Besetzung: Trompete, Tastaturinstrument (Klavier/Orgel)
Stimmsatz: Trompete in D, Tastaturinstrument
Schwierigkeitsgrad (I-VI): IV
Herausgeber: Crispian Steele-Perkins
Serie: Music for the King's Trumpeter
Jeremiah Clarke's achievements were and to a certain extent still are overshadowed by the tragedy of his life. His best-known melodies have been attributed to Henry Purcell for much too long, his pupils recollected only an ill-tempered, impatient man. He was brought up as one of the 12 boy choristers (Children) of the Chapel Royal and was subsequently appointed to Winchester College in 1692. In 1695 he moved to St.Paul's Cathedral and was employed at the Theatre Royal, Catherine Street (off Drury Lane) after this time. He composed two operas and numerous catchy tunes, keyboard transcriptions of which he carefully transcribed himself (see above). His rousing marches and airs belie a depressive personality: spurned by a female pupil, he shot himself at his house In St.Paul's Churchyard.

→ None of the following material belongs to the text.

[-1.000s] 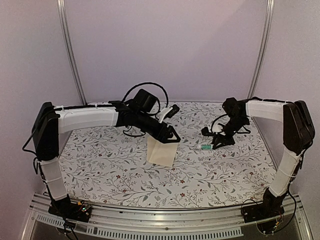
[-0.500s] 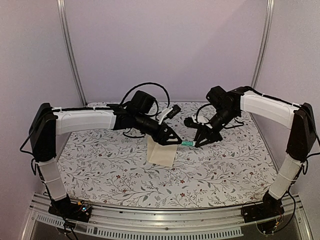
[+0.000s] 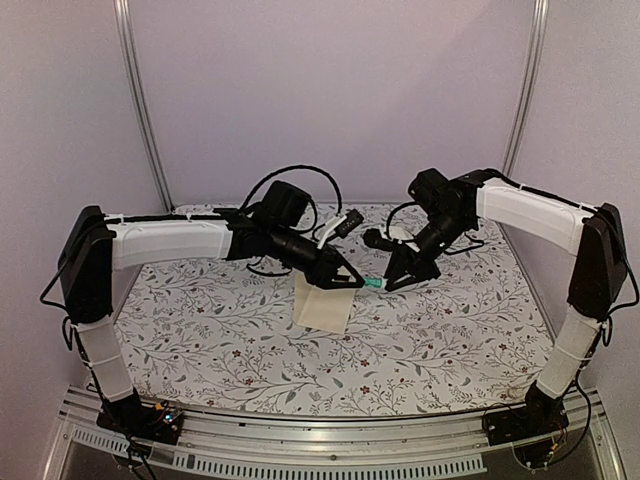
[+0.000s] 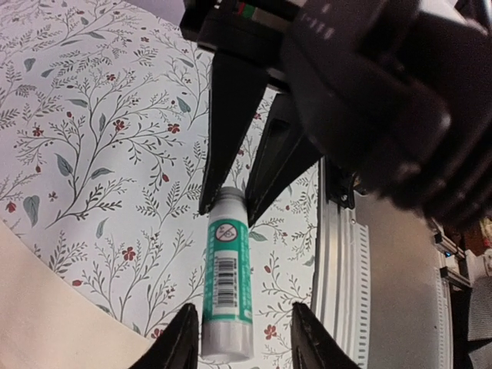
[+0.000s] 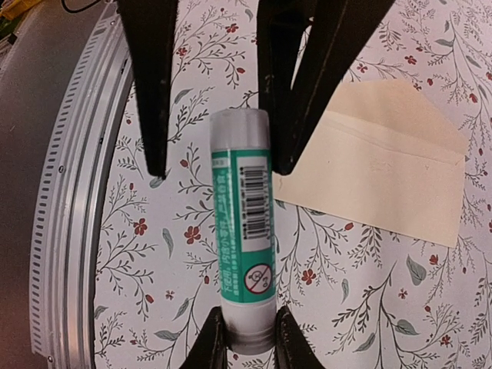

None of the movements of this suite appear to have survived in full score, although they are assumed to have originated as Theatre Tunes or "occasional" pieces. They are arbitrarily drawn from various collections of instrumental material from the early 18th century for keyboard and treble-voiced instruments. In all cases the inner parts have been reconstructed by the editor in the style of the period and most have some connection, however tenuous, with the great Purcellian trumpeter John Shore.